- _About this task_:
Copy the listing below exactly. Pictures stay out of it.

- _Recorded data_:
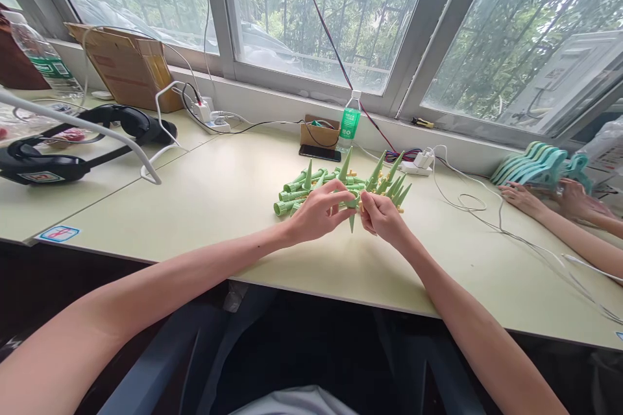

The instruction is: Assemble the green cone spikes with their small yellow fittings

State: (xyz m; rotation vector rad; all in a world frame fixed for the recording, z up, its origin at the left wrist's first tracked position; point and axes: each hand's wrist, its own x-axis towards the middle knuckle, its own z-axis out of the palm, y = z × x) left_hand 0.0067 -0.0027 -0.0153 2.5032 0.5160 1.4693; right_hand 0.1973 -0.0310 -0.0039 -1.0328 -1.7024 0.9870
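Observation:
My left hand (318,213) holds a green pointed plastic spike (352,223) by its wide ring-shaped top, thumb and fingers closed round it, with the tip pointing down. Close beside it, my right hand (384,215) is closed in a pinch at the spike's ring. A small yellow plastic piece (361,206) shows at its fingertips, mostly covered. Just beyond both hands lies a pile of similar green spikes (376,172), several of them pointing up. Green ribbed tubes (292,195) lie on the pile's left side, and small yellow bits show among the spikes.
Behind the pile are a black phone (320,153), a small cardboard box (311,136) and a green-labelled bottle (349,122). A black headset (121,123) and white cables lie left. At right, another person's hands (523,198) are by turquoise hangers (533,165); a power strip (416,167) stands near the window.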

- _Exercise response_:
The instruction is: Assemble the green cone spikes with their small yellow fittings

State: (xyz m; rotation vector rad; all in a world frame fixed for the recording, z up, its origin at the left wrist's first tracked position; point and axes: each hand's wrist, its own x-axis towards the middle knuckle, its own z-axis out of the palm, y = z × x) left_hand 0.0067 -0.0027 -0.0153 2.5032 0.5160 1.4693; right_hand 0.1973 -0.0310 -0.0039 -1.0328 -1.7024 0.9870
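Observation:
My left hand (318,213) holds a green pointed plastic spike (352,223) by its wide ring-shaped top, thumb and fingers closed round it, with the tip pointing down. Close beside it, my right hand (384,215) is closed in a pinch at the spike's ring. A small yellow plastic piece (361,206) shows at its fingertips, mostly covered. Just beyond both hands lies a pile of similar green spikes (376,172), several of them pointing up. Green ribbed tubes (292,195) lie on the pile's left side, and small yellow bits show among the spikes.
Behind the pile are a black phone (320,153), a small cardboard box (311,136) and a green-labelled bottle (349,122). A black headset (121,123) and white cables lie left. At right, another person's hands (523,198) are by turquoise hangers (533,165); a power strip (416,167) stands near the window.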

The response is finished, and the exercise is complete.